• **What is being asked**: Print the records exactly as given.

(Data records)
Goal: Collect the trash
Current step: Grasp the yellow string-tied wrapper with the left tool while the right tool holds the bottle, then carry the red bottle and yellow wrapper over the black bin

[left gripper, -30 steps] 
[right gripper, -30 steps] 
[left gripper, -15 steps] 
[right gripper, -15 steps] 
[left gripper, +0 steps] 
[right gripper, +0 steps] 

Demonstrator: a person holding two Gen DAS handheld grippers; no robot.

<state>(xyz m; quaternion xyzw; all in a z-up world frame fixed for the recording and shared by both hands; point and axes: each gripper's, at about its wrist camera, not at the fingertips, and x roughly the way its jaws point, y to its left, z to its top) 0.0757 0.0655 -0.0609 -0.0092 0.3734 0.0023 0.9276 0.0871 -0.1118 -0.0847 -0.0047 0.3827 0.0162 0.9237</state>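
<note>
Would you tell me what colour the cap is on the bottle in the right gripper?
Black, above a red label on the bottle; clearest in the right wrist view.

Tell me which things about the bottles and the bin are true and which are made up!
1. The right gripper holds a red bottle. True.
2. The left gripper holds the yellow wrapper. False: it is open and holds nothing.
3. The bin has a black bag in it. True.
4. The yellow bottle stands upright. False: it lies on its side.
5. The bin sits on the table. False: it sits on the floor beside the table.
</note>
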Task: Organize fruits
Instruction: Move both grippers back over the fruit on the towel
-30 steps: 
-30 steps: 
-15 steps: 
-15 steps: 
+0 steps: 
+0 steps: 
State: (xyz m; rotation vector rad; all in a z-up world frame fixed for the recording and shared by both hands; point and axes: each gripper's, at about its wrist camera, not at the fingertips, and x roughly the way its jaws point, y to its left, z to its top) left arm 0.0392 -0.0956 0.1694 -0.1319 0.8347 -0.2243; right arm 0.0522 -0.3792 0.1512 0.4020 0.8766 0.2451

• **Answer to the exercise**:
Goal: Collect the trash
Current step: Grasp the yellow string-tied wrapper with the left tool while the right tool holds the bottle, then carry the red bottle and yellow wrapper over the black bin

[left gripper, -30 steps] 
[right gripper, -30 steps] 
[left gripper, -15 steps] 
[right gripper, -15 steps] 
[left gripper, +0 steps] 
[right gripper, +0 steps] 

Demonstrator: a person holding two Gen DAS handheld grippers; no robot.

<state>(xyz m; quaternion xyzw; all in a z-up world frame fixed for the recording and shared by both hands; point and axes: each gripper's, at about its wrist camera, not at the fingertips, and x roughly the way its jaws point, y to its left, z to its top) 0.0757 0.0655 -0.0609 -0.0092 0.3734 0.0023 0.9276 0.0871 -0.1118 -0.0847 -0.0047 0.3827 0.0162 0.9237</state>
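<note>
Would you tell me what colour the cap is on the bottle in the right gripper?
Black, above a red label on the bottle; clearest in the right wrist view.

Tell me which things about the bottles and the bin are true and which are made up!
1. The right gripper holds a red bottle. True.
2. The left gripper holds the yellow wrapper. False: it is open and holds nothing.
3. The bin has a black bag in it. True.
4. The yellow bottle stands upright. False: it lies on its side.
5. The bin sits on the table. False: it sits on the floor beside the table.
</note>
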Task: Organize fruits
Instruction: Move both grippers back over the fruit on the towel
-30 steps: 
-30 steps: 
-15 steps: 
-15 steps: 
+0 steps: 
+0 steps: 
State: (xyz m; rotation vector rad; all in a z-up world frame fixed for the recording and shared by both hands; point and axes: each gripper's, at about its wrist camera, not at the fingertips, and x roughly the way its jaws point, y to its left, z to its top) left arm 0.0392 -0.0956 0.1694 -0.1319 0.8347 -0.2243; right arm 0.0522 -0.3792 0.1512 0.4020 0.8766 0.2451

That is the entire output.